Abstract

Wind energy is considered as one of the rapidest rising renewable energy systems. Thus, in this paper the wind energy performance is enhanced through using a new adaptive fractional order PI (AFOPI) blade angle controller. The AFOPI controller is based on the fractional calculus that assigns both the integrator order and the fractional gain. The initialization of the controller parameters and the integrator order are optimized using the Harmony search algorithm (HSA) hybrid Equilibrium optimization algorithm (EO). Then, the controller gains (Kp,Ki) are auto-tuned. The validation of the new proposed controller is carried out through comparison with the traditional PID and the Adaptive PI controllers under normal and fault conditions. The fractional adaptive PI improved the wind turbine's electrical and mechanical behaviors. The adaptive fractional order PI controller has been subjected to other high variation wind speed profiles to prove its robustness. The controller showed robustness to the variations in wind speed profile and the nonlinearity of the system. Also, the proposed controller (AFOPI) assured continuous wind power generation under these sharp variations.

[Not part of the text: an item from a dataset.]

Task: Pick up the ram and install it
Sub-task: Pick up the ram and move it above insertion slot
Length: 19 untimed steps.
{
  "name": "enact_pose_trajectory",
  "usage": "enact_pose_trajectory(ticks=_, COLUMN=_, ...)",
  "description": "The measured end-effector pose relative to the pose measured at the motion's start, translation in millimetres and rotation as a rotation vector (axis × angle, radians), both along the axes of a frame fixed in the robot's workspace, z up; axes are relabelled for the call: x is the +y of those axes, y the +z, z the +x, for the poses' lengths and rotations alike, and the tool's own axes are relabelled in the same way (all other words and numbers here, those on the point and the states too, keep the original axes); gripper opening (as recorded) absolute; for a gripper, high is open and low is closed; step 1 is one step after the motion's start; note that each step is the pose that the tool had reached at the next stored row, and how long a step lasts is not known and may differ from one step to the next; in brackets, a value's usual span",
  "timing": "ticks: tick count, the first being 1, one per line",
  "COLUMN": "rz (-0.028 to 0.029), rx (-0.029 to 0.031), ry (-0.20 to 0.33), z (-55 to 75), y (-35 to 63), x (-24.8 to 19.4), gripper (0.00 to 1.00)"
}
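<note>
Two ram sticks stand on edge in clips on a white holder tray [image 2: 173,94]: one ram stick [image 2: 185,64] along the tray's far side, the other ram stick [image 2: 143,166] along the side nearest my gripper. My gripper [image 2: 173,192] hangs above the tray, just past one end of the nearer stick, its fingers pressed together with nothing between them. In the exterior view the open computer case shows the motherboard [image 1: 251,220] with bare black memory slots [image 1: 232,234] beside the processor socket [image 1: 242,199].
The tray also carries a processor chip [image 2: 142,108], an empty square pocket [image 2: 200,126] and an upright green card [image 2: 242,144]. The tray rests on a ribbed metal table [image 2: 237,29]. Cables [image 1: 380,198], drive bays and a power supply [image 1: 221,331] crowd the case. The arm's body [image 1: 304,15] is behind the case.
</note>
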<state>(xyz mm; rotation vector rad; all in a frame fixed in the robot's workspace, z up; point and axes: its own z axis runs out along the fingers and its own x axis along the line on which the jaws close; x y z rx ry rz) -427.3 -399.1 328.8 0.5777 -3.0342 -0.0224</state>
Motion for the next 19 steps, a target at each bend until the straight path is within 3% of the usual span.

Moreover, the active power statistical analysis of the AFOPI showed increase in energy captured of around 25 %, and reduction in the standard deviation and root mean square error of around 10% compared to the other controllers.

Highlights

  • The increased population census forced the world to increase investments in improving sustainable energy sources

  • Wind is a plentiful source of clean energy. It is one of the rapidest-rising renewable energy technologies according to the Global Wind Energy Council (GWEC)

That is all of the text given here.